Recommended File and Data Collection Naming Practices

Summary

Use data file and directory names that express the information that researchers need to locate data collections of interest and to indicate the differences between collections (both current and possible future ones). The following are some hands-on practices for naming your data collections and data filenames, and adding information to a data collection Readme file (hopefully without being too legalistic). All data files should be made publicly available and in FTPS or HTTPS directories for easy access, even if also available through other services and databases. These directories have the advantage of allowing easy download (using wget for instance) of whole directories. Each instrument team should strive to capture the full scientific content of their instrument in a self-describing scientific format (CDF, netCDF, HDF, FITS) with full documentation and metadata, sufficient for someone in the far future to be able to fully apply its scientific value without the need for specialized software.

The following sections provide recommendations for laying out the directory hierarchy, naming the dataset or collection, naming the data files, and finally creating a Readme file for the collection. In general, use all lowercase text, except for specific files and subdirectories, and use a limited character set, to ensure maximum compatibility across computer platforms and processing languages. Use times in one of the ISO 8601 formats, such as 20160215T050357.123, or 2016046T050357.123, with or without the T, or standard internal time formats such as CDF_TIME_TT2000 (ns from J2000 in Terrestrial Time). Use well-known extensions, spacecraft and instrument short names, and datatypes when available.

Directory Hierarchy Conventions

Directory hierarchy should flow from high level to specific: project/mission/spacecraft, instrument, data collections, time ranges. Time range directories (yearly, monthly, daily) should be chosen to keep the number of files per directory below 1000 to avoid delays in directory display. In general, avoid the use of levels (L0, L1, L2) as directories, but instead include them if needed as a subfactor in distinguishing between datasets in the data collection directory level names, perhaps prepended to make sorting easier (l2_gms_62ms).

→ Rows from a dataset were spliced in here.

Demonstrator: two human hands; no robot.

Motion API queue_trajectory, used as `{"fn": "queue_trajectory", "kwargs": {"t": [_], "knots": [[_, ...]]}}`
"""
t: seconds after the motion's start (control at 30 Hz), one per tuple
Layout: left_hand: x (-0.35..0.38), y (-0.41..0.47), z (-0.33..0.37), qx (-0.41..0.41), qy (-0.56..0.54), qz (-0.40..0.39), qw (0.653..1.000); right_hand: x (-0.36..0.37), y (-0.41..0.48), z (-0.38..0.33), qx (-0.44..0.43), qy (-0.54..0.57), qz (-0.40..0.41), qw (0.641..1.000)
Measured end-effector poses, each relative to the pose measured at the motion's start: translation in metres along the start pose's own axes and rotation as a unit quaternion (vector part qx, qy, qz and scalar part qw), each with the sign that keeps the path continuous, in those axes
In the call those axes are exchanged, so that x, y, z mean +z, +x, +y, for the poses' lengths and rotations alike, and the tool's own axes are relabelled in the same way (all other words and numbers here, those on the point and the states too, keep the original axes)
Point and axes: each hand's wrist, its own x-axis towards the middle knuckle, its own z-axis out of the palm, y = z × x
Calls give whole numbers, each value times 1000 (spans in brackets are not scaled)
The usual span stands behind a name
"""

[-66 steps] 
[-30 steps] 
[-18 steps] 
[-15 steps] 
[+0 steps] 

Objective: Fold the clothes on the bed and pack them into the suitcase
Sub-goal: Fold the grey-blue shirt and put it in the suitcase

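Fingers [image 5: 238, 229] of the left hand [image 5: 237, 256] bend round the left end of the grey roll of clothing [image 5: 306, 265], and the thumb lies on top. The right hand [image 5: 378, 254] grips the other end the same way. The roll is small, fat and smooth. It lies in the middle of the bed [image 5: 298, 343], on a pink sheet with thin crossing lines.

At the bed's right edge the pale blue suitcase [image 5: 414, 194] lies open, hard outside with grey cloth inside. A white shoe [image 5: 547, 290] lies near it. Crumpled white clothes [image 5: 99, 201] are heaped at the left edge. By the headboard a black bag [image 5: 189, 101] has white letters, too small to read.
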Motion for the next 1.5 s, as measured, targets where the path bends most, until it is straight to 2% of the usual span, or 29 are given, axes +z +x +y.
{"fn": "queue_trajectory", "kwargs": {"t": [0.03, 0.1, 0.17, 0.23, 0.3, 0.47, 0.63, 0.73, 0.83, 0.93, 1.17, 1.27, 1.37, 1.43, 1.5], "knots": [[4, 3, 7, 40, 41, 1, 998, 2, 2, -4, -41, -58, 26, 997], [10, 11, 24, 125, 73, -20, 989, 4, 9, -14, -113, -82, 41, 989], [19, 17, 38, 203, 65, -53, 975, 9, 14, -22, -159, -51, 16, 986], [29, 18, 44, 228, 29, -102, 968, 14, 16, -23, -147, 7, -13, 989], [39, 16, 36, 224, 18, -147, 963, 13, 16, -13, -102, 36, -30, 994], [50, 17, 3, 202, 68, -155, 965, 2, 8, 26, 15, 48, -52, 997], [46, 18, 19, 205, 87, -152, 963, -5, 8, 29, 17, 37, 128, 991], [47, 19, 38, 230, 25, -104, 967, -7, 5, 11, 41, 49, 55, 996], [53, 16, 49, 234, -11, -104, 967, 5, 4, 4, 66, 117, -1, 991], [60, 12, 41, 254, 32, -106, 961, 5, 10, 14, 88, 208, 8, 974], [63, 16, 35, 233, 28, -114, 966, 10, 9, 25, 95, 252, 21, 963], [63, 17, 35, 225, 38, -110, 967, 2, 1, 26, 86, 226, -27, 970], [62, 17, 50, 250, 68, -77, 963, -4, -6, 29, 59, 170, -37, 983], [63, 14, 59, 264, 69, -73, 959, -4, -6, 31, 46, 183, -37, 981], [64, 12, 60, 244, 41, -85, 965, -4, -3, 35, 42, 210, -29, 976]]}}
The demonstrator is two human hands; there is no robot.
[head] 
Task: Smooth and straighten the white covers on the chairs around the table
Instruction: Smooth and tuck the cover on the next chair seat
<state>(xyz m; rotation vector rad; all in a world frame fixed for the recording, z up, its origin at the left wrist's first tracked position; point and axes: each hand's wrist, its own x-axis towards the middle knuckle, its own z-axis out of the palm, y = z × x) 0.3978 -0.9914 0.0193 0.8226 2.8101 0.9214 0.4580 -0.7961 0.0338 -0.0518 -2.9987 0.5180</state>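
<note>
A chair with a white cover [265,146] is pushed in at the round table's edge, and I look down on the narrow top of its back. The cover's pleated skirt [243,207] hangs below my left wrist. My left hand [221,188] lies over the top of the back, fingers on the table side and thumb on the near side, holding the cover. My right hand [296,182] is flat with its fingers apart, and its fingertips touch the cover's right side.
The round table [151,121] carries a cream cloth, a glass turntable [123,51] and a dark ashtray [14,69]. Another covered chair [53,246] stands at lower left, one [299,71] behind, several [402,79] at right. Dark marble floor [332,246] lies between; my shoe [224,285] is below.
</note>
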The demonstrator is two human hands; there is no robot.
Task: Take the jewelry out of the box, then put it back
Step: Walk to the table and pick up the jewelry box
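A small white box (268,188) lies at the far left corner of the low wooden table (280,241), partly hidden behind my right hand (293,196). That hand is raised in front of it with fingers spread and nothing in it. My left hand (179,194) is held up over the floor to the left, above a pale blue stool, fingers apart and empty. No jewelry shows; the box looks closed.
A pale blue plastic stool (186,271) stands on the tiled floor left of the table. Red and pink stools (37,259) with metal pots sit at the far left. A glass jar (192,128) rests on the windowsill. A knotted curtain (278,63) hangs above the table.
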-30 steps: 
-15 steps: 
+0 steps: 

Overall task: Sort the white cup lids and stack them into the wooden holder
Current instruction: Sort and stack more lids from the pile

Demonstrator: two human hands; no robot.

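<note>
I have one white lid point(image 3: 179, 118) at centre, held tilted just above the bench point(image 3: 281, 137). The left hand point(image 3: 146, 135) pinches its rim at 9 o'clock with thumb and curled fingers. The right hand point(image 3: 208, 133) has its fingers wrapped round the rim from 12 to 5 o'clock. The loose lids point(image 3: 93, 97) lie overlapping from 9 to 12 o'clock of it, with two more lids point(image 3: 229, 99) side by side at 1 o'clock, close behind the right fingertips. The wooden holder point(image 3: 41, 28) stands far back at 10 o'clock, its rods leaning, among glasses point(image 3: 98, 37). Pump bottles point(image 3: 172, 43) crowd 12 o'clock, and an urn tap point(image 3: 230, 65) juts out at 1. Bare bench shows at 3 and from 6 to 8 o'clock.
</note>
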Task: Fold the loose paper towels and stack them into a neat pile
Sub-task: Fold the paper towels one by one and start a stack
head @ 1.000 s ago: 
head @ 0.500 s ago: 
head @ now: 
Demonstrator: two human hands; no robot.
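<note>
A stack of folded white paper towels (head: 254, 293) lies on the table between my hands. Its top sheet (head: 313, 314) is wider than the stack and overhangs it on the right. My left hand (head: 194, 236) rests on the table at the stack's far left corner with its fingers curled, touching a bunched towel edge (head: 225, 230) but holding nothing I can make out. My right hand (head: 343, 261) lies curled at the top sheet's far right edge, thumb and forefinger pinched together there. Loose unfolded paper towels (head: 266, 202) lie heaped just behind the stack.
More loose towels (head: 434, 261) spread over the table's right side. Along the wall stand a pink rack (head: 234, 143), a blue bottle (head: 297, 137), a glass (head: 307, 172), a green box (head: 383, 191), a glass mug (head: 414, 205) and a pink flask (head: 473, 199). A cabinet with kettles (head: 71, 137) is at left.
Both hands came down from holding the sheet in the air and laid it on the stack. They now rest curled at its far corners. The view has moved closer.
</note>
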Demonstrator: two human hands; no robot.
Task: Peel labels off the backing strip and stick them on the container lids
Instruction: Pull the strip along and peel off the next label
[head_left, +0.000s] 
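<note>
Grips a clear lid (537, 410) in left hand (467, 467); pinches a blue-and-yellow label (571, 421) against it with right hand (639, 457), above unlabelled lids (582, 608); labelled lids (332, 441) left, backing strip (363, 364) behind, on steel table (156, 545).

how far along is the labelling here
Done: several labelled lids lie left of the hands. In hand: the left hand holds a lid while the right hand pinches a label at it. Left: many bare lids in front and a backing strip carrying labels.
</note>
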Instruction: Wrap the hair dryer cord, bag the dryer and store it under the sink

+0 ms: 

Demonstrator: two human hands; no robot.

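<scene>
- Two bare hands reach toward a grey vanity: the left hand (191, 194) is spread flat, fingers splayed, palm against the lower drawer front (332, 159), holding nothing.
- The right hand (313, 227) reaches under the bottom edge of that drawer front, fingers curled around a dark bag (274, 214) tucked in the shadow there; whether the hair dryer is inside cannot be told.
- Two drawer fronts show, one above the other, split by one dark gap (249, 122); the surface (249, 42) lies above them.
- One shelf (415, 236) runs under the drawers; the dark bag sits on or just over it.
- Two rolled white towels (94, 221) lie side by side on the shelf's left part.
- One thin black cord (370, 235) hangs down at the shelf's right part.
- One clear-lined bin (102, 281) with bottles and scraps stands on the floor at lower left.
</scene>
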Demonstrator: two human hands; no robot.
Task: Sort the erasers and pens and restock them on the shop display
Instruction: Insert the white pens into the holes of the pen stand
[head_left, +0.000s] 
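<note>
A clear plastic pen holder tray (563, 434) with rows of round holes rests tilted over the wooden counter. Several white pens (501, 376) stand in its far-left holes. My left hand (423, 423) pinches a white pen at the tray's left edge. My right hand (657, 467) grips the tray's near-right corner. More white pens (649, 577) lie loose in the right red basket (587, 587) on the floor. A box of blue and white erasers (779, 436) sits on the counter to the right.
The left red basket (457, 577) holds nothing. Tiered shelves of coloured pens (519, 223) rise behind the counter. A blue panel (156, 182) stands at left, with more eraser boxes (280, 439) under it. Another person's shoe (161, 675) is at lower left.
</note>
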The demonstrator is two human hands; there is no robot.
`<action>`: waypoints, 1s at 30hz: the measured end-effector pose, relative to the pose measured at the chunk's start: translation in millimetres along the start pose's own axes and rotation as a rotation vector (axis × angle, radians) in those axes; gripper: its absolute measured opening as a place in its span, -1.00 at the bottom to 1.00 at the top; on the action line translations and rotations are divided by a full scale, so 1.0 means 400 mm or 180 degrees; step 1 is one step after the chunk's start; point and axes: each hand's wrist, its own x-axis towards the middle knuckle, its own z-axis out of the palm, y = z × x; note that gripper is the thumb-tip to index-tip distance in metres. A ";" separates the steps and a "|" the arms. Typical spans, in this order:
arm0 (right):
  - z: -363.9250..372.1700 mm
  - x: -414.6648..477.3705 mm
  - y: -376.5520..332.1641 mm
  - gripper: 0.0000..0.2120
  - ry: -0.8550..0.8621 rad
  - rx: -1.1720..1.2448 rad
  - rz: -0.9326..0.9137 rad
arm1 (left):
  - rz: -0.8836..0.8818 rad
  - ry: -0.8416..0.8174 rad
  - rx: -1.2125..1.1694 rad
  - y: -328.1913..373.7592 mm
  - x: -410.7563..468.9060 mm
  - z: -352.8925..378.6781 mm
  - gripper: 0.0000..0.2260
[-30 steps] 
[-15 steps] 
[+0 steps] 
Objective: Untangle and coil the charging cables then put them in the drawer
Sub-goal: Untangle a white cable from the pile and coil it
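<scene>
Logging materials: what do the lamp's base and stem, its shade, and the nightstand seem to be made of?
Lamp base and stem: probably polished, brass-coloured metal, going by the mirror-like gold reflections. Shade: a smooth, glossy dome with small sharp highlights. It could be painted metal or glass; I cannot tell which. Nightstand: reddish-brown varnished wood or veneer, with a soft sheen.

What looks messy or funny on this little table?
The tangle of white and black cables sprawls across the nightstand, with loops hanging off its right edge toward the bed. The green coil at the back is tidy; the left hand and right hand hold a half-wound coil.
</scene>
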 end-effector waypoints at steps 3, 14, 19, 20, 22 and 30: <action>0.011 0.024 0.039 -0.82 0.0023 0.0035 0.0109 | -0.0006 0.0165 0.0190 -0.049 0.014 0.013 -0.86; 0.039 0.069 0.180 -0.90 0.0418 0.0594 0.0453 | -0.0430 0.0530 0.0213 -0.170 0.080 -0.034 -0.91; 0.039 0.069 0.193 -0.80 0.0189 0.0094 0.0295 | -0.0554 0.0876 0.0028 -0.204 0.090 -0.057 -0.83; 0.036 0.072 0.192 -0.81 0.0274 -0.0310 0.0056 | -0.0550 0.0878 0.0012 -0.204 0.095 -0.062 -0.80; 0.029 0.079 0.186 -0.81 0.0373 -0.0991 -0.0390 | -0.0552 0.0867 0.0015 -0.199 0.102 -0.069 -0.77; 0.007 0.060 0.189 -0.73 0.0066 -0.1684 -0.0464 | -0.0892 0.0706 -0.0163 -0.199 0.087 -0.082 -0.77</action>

So a typical data URL would be something like

    https://repositoryURL/pub/data/spacecraft_dir/instrument_dir/general_product_dir/specific_product/date/file.format

For instance, a data file in the ISEE-1 plasma wave spectrum analyzer dataset on SPDF’s archive is at

    https://spdf.gsfc.nasa.gov/pub/data/isee/isee1/waves_pwi/sa_pwi/1982/isee1_pwi_sa_19820101_v01.cdf

A researcher can follow from the ISEE mission to ISEE-1 spacecraft to the Plasma Wave Instrument to the spectrum analyzer data stored as CDF files in yearly directories.

Instrument Directory Naming Conventions

Instrument directories can be the instrument_acronym (and perhaps add institution if needed), but if possible expanded to include the instrument type for users not familiar with the specific spacecraft. For examples, waves_pwi or particles_epact. SPASE Measurement Types are recommended. Datasets from multiple instruments can be named with combinations, such as magnetic_electric_fields, or “combined” or “merged” if they involve a number of instruments. Composite/combined/merged data collections are best stored in directories at the instrument level (de/de2/combined_magnetic_electric_fields/ and de/de2/combined_plasma_neutrals/). Data collections for housekeeping, engineering, ephemeris, orbits, attitude or combinations go at the same level as the instruments. Directory names should be meaningful to the wide community, and use written-out words and underscores if abbreviations are too cryptic or easily confused with other uses of the same.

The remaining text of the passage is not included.